2025-01-10 09:56:50,289 INFO tim.cli.bulk_update(): Bulk update complete: {"index": {"created": 34, "updated": 0, "errors": 0, "total": 34}, "delete": {"deleted": 0, "errors": 0, "total": 0}}
2025-01-10 09:56:50,290 INFO tim.cli.log_process_time(): Total time to complete process: 0:00:00.599161

⭐ bulk-update result in OpenSearch
Number of hits / record counts matches expected number of records to index: 34.

Includes new or updated dependencies?

YES - Add timdex-dataset-api library as dependency (to read records from TIMDEX parquet dataset).

Changes expectations for external applications?

YES - The new TIM CLI command bulk-update is configured to work with v2 TIMDEX parquet dataset(s). TIM remains backwards v1 compatible.

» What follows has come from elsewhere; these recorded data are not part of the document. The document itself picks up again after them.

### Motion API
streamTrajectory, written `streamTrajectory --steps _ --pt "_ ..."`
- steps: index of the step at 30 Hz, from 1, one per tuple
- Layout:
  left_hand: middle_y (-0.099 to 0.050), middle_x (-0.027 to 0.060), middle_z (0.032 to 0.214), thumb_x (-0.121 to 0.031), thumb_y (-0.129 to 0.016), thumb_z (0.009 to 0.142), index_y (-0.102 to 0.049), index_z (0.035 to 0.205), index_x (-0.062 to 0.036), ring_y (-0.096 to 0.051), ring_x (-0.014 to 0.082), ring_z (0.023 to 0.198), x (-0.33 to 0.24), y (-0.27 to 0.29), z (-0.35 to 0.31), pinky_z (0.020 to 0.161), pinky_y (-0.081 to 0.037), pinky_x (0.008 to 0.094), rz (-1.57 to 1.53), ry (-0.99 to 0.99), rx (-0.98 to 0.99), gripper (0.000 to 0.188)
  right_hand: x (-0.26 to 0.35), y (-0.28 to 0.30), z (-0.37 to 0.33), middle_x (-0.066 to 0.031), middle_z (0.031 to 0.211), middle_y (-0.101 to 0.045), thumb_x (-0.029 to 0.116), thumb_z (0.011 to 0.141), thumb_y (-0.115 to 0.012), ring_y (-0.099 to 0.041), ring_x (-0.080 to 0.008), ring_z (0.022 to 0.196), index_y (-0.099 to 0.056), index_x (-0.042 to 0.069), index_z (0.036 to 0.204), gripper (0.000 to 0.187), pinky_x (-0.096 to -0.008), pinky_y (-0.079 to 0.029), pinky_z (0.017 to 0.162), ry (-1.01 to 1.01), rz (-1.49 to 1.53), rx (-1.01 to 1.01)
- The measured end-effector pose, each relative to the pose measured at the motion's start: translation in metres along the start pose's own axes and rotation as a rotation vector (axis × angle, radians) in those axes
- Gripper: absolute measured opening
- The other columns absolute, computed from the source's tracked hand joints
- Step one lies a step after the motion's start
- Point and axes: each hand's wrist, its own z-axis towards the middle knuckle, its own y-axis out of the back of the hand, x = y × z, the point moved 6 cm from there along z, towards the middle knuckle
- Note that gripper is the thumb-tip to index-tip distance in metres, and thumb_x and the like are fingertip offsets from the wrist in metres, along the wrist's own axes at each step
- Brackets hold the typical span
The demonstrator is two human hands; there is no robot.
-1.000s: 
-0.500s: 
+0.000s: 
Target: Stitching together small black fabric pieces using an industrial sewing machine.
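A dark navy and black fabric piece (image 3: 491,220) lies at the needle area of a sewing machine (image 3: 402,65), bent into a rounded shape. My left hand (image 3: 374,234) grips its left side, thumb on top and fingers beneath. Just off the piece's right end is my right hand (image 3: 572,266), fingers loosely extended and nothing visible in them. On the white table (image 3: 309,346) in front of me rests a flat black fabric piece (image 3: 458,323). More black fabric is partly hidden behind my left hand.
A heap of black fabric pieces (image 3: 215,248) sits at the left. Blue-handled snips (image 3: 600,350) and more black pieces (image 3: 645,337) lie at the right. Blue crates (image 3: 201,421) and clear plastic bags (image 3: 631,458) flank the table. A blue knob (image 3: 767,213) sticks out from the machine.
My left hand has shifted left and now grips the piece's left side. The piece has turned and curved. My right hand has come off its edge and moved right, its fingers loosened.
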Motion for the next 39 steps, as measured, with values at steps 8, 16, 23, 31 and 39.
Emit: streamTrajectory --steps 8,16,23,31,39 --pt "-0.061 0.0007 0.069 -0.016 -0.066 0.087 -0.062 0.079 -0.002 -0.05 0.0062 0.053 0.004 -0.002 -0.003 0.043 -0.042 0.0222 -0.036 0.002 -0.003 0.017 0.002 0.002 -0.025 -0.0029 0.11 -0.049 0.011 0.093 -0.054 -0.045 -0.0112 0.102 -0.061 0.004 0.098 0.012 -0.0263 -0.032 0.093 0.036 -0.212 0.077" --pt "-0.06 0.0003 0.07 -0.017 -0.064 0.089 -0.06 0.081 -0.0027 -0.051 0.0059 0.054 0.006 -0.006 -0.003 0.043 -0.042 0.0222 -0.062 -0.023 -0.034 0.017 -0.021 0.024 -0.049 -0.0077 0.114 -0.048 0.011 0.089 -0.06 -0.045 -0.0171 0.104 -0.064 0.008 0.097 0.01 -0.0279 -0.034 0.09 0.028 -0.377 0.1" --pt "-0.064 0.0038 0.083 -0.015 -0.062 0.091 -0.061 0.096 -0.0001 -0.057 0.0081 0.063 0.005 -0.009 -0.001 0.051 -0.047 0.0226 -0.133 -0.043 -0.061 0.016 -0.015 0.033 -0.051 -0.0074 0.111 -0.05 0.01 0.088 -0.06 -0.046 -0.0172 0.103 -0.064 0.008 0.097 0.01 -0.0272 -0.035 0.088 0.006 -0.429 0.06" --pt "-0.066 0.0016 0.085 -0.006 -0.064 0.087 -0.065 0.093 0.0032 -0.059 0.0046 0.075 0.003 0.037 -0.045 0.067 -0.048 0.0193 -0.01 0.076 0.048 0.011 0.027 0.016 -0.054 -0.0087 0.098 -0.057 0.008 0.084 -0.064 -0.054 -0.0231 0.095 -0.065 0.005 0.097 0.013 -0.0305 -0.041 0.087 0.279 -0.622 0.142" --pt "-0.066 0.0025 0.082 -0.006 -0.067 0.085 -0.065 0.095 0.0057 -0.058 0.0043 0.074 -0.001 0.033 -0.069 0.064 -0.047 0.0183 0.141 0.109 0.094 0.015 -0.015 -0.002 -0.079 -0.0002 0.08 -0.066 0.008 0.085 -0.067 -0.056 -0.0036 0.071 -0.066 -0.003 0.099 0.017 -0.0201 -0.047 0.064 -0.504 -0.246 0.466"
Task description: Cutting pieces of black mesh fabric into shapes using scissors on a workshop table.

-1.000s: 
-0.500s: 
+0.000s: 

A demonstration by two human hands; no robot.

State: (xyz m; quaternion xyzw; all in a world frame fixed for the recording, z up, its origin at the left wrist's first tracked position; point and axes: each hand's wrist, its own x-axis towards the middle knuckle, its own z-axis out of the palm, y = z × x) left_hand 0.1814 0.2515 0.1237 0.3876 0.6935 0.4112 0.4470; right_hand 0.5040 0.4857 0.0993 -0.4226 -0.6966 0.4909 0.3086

What are the relevant tickets?

https://mitlibraries.atlassian.net/browse/TIMX-428

Developer

All new ENV is documented in README
All new ENV has been added to staging and production environments
All related Jira tickets are linked in commit message(s)
Stakeholder approval has been confirmed (or is not needed)

Code Reviewer(s)

The commit message is clear and follows our guidelines (not just this PR message)
There are appropriate tests covering any new functionality
The provided documentation is sufficient for understanding any new functionality introduced
Any manual tests have been performed or provided examples have been verified
New dependencies are appropriate or there were no changes

Why these changes are being introduced: * The timdex-index-manager (TIM) needs to support the v2 parquet dataset, which now contains records for both indexing and deleting. The new CLI command performs a "bulk update" given a subset of the dataset (filtered by 'run_date' and 'run_id') and uses the timdex-dataset-api library to read records from the TIMDEXDataset. By introducing a new CLI command, it doesn't require the feature flagging approach, allowing the existing CLI commands and helper functions to remain untouched for v1 purposes. How this addresses that need: * Implement 'bulk-update' CLI command * Add unit tests for 'bulk-update' * Move v1 CLI unit tests to 'test_cli_v1' * Update README Side effects of this change: * TIM remains backwards v1 compatible but will now support v2 runs. Relevant ticket(s): * https://mitlibraries.atlassian.net/browse/TIMX-428

ghukill

Looking real good! My thoughts/comments are somewhat minimal here given some good off-PR discussions.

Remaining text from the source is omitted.